- DATA BELOW:
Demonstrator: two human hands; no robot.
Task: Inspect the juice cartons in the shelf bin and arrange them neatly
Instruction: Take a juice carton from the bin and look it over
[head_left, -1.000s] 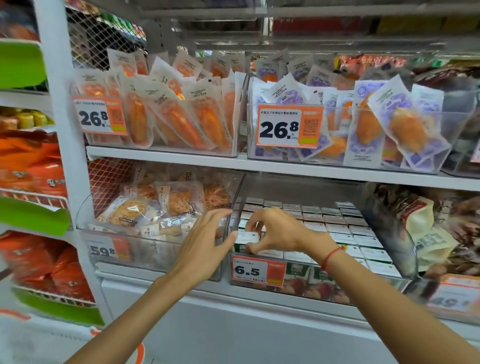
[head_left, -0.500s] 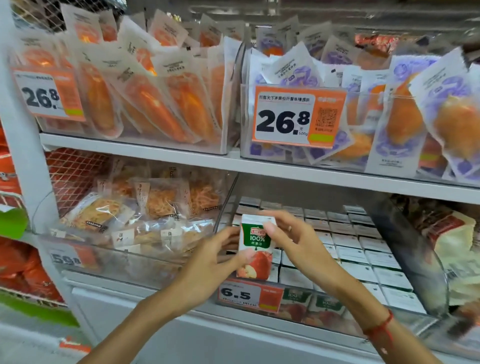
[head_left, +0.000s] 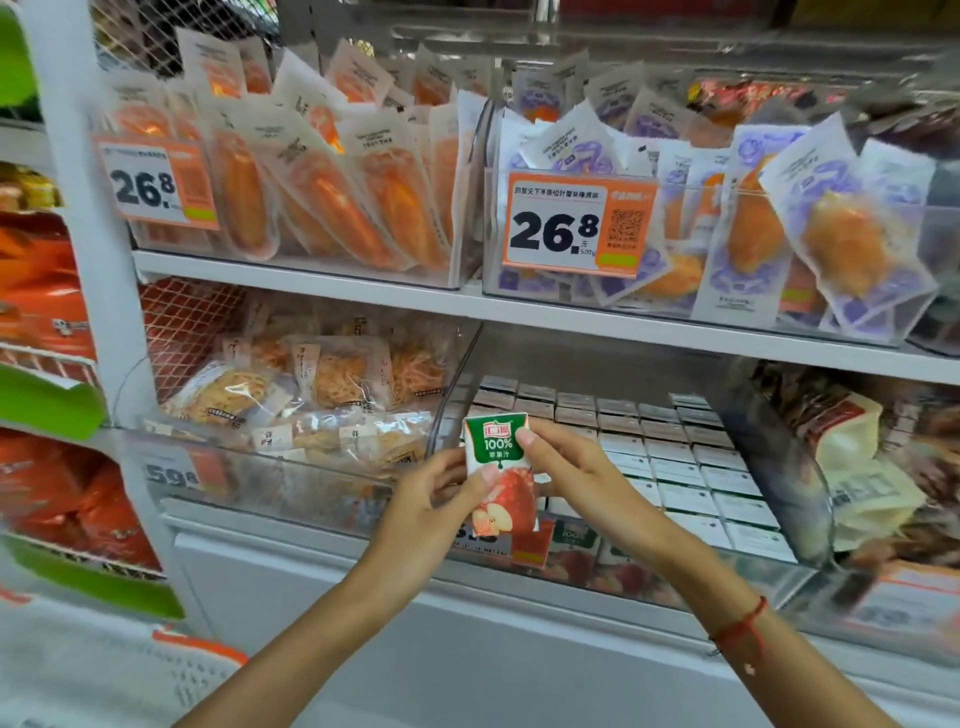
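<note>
The juice carton (head_left: 500, 472) has risen slightly above the shelf bin (head_left: 779, 566). Left hand (head_left: 434, 501) and right hand (head_left: 576, 475) pinch its sides, holding it upright.

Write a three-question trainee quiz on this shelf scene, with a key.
1. True or false: both hands hold the carton.
2. Which wrist wears the red string? A left, B right.
3. Fill in: the tag on the purple packs' bin reads ____.

Key: 1 true: left hand and right hand grip it, above the bin of cartons. 2 B. 3 26.8.
</note>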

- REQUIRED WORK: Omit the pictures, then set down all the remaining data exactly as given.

- RESPONSE AREA:
Demonstrator: two human hands; no robot.
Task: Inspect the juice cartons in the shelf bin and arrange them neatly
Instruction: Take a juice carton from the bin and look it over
[head_left, -1.000s] 
[head_left, -0.500s] 
[head_left, +0.000s] 
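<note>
The juice carton (head_left: 500, 472) has risen slightly above the shelf bin (head_left: 779, 566). Left hand (head_left: 434, 501) and right hand (head_left: 576, 475) pinch its sides, holding it upright.

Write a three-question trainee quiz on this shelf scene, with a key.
1. True or false: both hands hold the carton.
2. Which wrist wears the red string? A left, B right.
3. Fill in: the tag on the purple packs' bin reads ____.

Key: 1 true: left hand and right hand grip it, above the bin of cartons. 2 B. 3 26.8.
</note>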

The complete answer has been presented.